There are still many people for whom the fact that a GPS program, powered by the data of thousands of other people, can work out a route better than they can is unthinkable, and prefer to go their own way, saying: “what does this gadget know?”But let’s go one step further: the idea that a computer in the cloud is able to consolidate the traffic of all users using a particular GPS application, and decides to suggest half of them to go by one route and others by another, in order to achieve an optimal solution, is completely unacceptable. Who is that app to tell me where I should drive or deprive me of freedom to do what I want?

I despair of the inability of many people to accept that a machine can develop a superior level of intelligence to humans when all they need to do is to read the account of the second game of Alpha Go against Lee Sedol, in which a machine carried out not only impressive or “beautiful” moves from a human point of view, but more importantly, ones no human could ever have imagined and that had never been played before.
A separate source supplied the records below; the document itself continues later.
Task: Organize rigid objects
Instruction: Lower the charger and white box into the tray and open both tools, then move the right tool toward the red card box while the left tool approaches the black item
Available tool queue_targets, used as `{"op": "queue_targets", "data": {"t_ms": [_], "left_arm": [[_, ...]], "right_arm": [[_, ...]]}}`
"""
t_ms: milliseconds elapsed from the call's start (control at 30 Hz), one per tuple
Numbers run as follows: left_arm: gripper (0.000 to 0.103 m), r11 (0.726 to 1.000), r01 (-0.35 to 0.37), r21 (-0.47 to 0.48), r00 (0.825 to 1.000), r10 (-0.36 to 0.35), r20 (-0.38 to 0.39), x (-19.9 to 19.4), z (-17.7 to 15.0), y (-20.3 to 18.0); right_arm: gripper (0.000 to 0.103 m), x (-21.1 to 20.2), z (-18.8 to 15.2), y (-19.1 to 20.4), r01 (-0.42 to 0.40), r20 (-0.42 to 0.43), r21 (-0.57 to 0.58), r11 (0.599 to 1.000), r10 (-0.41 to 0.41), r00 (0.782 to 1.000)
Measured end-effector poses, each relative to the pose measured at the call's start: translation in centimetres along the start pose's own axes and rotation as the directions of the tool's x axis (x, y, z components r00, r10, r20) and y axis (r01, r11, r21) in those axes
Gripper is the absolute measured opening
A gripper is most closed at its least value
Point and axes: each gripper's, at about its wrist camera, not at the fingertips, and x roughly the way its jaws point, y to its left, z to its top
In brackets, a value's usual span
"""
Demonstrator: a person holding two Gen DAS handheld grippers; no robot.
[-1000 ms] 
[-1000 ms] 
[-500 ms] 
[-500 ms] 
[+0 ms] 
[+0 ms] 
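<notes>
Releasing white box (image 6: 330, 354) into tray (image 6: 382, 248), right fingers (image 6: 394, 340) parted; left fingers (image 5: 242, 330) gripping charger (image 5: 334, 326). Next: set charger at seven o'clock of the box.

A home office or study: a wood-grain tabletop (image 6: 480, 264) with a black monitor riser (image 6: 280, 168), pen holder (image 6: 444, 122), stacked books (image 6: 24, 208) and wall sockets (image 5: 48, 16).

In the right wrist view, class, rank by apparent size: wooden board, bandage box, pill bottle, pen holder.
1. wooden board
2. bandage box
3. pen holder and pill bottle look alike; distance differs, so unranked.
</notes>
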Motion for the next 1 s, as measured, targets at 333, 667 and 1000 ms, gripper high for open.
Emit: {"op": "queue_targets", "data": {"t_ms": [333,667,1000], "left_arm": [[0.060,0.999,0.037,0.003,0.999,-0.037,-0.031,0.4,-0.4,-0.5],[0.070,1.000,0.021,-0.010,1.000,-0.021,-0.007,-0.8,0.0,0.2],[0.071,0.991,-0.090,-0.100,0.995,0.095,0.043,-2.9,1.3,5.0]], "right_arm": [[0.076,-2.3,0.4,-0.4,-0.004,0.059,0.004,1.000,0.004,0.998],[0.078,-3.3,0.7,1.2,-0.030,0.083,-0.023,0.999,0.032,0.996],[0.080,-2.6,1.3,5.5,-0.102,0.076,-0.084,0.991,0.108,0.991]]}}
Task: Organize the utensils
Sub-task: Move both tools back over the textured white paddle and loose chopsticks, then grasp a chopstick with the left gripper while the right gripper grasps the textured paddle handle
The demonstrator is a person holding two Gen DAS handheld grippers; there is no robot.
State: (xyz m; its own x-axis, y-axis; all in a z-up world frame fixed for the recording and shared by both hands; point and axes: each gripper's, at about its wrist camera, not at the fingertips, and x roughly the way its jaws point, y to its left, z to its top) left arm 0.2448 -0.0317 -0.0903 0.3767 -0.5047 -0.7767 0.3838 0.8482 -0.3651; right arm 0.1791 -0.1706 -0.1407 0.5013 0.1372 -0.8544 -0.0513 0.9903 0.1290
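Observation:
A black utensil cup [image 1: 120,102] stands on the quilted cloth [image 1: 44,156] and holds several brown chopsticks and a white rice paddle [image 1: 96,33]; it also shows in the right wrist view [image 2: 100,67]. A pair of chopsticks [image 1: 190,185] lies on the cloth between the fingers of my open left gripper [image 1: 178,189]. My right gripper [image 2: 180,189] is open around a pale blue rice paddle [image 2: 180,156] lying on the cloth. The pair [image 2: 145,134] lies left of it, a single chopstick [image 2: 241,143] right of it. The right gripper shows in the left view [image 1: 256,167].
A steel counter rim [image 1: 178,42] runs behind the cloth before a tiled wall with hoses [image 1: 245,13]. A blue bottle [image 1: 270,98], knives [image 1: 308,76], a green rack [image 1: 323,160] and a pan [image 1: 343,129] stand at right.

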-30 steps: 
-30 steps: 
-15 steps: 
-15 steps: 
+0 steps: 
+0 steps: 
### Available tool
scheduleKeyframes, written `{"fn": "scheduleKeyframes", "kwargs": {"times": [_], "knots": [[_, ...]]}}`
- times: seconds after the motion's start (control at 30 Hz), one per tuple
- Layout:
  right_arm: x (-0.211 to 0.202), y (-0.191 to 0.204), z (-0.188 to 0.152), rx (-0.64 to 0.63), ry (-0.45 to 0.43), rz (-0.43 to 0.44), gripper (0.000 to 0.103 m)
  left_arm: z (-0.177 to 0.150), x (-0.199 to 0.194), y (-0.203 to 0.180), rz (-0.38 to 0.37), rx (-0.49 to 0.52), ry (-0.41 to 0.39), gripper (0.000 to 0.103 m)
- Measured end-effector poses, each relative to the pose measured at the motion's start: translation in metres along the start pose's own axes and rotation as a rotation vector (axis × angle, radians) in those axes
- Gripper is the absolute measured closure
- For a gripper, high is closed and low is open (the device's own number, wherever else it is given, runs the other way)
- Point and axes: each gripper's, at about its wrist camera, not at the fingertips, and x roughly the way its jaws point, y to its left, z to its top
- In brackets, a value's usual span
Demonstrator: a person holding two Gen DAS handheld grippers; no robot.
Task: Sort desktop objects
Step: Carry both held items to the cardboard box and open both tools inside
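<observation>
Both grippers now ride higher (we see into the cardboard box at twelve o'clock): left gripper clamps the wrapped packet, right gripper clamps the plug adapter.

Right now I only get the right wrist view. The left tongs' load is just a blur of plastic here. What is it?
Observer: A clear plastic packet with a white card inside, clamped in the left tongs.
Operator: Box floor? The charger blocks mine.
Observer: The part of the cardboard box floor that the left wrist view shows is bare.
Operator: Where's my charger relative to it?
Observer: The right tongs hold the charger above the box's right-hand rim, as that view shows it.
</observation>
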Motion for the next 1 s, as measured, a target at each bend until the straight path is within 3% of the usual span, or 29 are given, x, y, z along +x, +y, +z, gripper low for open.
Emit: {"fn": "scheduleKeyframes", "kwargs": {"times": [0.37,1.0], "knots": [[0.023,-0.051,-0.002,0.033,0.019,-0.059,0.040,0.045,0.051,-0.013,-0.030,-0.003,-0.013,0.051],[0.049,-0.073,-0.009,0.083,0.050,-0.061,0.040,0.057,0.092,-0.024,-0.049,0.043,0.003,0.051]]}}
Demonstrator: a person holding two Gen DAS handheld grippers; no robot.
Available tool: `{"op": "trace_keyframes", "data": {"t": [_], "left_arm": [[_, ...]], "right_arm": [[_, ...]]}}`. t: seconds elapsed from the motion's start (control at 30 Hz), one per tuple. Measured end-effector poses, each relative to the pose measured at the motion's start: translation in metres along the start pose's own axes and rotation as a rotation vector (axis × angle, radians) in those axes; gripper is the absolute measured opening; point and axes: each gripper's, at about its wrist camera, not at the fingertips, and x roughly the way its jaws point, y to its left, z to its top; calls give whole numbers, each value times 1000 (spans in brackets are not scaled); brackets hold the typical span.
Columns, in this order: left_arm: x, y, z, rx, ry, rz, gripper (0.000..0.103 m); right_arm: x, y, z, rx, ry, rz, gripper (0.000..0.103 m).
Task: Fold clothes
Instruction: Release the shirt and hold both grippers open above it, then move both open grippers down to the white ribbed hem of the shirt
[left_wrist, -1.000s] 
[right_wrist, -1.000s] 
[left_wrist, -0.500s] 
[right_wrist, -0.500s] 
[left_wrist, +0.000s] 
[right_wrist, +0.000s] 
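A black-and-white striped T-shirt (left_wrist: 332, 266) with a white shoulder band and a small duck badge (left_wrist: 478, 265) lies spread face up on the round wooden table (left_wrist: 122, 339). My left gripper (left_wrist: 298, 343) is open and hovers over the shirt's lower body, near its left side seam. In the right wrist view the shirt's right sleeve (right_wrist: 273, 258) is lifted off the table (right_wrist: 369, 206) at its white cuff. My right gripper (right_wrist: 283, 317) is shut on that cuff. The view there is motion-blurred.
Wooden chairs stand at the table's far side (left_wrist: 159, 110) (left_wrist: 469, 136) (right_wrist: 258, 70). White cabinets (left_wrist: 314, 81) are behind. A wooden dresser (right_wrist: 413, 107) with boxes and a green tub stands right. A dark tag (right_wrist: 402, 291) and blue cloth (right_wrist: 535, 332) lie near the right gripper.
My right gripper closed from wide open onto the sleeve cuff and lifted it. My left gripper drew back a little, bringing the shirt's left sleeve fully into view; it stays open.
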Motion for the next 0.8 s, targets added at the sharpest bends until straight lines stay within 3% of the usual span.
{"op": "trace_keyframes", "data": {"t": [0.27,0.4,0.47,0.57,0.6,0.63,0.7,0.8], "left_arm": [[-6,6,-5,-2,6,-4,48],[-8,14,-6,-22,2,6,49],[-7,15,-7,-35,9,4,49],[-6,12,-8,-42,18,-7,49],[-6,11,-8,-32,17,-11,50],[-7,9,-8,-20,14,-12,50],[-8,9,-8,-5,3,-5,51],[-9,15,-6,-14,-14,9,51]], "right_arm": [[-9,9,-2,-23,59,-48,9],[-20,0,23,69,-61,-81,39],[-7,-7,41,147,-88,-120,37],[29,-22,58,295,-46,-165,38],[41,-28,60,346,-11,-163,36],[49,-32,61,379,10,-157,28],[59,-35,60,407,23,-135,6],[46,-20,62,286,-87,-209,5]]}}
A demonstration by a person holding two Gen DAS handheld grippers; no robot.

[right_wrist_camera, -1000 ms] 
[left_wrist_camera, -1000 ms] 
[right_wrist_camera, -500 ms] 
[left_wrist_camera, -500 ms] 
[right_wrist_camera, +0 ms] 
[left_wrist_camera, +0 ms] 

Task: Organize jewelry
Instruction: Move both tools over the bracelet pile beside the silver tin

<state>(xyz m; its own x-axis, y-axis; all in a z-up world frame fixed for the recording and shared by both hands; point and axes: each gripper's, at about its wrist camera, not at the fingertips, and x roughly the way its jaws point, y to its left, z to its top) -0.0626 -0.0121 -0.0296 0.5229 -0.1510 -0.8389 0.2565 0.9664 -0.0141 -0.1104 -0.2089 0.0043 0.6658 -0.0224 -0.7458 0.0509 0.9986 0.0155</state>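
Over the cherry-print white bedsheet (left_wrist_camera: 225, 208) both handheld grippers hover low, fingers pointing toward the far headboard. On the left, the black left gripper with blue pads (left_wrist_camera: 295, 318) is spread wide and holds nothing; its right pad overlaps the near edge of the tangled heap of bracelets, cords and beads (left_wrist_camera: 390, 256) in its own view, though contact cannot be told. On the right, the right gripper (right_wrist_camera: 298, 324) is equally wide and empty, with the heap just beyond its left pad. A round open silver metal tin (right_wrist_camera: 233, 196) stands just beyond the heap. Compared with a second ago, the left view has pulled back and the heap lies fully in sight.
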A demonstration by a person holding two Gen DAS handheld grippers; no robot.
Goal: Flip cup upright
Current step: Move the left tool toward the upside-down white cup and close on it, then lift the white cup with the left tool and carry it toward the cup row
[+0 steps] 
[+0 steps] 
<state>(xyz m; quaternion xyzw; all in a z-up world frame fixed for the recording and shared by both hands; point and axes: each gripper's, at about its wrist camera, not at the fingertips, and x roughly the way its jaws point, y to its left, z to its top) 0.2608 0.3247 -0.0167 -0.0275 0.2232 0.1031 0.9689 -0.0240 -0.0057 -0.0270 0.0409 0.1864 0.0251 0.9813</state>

For many people, the idea of ​​intelligence is, in some quasi-religious way, inextricably linked to human nature. Accepting that a machine can manage existing knowledge and experience in an infinitely more efficient and precise way than humans, and is also able to build on that knowledge by iterating and exploring alternatives in an unsupervised way, is anathema. They are simply unable to accept that a machine can do more than mechanically repeat commands programmed by a person, when the reality is that the machines are already much more advanced and can do more and more things that could once only be done by human intelligence. This is simply an inability to understand the concept of machine learning and artificial intelligence, an almost metaphysical impossibility to accept that we have been able to unravel the algorithms that humans perform to learn and reconstruct them through a machine.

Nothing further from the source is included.